### BRIEF:
Which lines of the entries below run from the one holding "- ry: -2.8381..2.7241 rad" to the one holding "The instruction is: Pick", inclusive? Set down exactly those lines and no others.

━━━ EXTRACTED MATERIAL

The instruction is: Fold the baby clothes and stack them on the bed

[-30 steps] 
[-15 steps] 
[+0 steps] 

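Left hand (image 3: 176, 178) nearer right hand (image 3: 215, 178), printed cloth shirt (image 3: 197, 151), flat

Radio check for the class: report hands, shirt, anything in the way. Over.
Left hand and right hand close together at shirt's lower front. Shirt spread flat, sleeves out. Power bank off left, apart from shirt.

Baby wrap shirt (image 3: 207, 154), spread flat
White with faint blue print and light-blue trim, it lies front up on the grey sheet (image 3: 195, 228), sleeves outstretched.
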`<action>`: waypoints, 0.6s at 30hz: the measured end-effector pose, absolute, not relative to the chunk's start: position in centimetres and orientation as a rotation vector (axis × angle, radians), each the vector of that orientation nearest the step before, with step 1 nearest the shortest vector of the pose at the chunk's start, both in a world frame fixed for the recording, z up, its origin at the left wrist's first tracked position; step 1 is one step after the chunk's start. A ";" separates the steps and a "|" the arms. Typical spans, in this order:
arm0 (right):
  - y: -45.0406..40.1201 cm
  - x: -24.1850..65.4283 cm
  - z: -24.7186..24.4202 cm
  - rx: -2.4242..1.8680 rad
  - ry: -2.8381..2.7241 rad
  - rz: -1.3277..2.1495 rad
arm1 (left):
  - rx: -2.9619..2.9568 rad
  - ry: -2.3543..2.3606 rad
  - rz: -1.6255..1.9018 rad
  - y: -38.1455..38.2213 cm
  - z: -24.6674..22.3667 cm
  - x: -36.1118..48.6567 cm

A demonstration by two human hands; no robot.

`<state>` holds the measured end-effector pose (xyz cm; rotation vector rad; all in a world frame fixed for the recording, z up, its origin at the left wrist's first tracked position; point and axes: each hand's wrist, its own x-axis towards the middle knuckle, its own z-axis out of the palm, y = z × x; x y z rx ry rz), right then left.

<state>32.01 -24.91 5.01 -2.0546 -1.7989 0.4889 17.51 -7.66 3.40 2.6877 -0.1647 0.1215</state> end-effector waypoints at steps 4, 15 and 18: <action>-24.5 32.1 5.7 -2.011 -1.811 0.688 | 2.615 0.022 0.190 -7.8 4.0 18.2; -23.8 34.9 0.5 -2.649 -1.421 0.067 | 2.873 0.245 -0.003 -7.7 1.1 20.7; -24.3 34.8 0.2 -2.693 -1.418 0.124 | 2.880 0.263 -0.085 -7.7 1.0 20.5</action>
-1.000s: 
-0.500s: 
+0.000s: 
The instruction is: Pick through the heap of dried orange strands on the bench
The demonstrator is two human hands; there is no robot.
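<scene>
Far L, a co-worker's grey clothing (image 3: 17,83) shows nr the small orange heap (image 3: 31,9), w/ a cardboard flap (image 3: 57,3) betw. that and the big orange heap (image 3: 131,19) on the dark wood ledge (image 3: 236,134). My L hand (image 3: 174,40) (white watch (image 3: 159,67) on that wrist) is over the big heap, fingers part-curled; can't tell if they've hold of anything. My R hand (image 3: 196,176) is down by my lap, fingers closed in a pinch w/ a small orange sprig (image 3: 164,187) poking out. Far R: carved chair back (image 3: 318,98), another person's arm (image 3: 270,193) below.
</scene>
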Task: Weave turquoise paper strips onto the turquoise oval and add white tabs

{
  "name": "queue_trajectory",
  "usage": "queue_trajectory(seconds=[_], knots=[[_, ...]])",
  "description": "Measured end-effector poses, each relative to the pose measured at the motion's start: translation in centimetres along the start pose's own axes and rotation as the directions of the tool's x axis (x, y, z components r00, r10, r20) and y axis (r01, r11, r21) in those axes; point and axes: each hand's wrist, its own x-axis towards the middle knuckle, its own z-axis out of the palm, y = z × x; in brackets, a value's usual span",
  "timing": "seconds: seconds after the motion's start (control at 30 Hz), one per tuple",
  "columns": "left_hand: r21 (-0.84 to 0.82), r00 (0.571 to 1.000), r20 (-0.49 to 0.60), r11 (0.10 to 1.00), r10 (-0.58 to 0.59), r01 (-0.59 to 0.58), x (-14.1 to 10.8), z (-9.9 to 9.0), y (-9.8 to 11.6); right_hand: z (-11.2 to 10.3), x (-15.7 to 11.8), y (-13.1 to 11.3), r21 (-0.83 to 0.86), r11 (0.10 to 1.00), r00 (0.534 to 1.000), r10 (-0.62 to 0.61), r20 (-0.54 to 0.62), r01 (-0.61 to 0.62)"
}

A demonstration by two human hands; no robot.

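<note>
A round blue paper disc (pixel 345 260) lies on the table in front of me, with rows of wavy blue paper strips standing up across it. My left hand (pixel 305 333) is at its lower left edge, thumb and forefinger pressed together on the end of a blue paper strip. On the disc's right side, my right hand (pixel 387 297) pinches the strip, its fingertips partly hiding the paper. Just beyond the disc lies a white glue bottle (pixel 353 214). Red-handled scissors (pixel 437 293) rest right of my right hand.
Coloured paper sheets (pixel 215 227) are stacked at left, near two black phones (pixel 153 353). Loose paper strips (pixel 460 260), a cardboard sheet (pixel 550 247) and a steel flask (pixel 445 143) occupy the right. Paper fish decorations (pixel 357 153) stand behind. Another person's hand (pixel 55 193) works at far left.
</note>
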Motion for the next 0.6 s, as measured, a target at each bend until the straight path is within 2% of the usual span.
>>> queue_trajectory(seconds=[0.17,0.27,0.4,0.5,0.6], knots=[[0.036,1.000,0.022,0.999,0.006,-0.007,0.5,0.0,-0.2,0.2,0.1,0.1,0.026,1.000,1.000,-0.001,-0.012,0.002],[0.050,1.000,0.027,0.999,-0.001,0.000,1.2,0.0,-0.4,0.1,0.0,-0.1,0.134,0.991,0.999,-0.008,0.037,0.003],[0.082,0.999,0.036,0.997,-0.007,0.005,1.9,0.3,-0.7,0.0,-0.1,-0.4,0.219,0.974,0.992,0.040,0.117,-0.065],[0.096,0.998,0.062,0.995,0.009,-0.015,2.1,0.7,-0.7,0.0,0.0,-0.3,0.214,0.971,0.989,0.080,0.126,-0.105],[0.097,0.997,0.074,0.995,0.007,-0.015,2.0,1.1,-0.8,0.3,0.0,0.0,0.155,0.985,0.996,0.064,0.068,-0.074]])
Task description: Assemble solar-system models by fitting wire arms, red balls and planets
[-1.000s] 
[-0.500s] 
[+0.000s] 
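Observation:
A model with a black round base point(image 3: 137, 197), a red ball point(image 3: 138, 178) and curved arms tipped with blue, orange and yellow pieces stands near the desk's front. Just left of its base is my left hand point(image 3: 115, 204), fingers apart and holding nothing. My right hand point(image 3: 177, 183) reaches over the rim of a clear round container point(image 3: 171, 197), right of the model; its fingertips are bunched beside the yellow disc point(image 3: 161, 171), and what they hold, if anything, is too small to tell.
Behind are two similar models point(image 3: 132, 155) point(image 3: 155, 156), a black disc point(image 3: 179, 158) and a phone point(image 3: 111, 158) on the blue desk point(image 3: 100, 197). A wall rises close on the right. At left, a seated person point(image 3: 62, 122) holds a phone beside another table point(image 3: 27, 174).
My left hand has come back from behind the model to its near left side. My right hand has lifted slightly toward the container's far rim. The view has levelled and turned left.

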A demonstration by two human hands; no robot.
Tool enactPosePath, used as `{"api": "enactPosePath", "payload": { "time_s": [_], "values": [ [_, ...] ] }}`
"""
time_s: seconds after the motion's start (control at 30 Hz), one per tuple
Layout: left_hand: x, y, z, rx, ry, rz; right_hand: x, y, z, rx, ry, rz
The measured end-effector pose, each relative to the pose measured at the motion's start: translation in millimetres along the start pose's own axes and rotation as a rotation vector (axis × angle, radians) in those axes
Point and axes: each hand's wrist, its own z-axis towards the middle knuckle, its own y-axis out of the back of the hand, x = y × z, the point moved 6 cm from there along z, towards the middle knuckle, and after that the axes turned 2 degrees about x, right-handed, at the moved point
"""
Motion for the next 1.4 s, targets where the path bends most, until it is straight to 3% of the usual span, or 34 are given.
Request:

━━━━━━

### REPLY TO THE TASK:
  - ry: -2.8381..2.7241 rad
  - rz: -1.3277..2.1495 rad
arm1 (left):
  - rx: -2.9619..2.9568 rad
  - ry: -2.3543..2.3606 rad
  - rz: -1.6255..1.9018 rad
  - y: -38.1455..38.2213 cm
  - z: -24.6674..22.3667 cm
  - x: -36.1118..48.6567 cm

A demonstration by two human hands; no robot.

`<state>` holds the measured end-effector pose (xyz cm; rotation vector rad; all in a world frame fixed for the recording, z up, its origin at the left wrist's first tracked position; point and axes: each hand's wrist, its own x-axis towards the middle knuckle, its own z-axis out of the palm, y = z × x; x y z rx ry rz), right then left.

<state>32.01 -24.91 5.01 -2.0546 -1.7989 0.4889 17.51 -7.66 3.40 2.6877 -0.1647 0.1215</state> end-effector waypoints at steps 4, 15 and 18: <action>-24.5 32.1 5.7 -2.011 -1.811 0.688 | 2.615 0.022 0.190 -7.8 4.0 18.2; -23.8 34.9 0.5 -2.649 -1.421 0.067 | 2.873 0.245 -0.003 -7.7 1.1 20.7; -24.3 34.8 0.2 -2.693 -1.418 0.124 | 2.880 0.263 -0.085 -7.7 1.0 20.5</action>
-1.000s: 
-0.500s: 
+0.000s: 
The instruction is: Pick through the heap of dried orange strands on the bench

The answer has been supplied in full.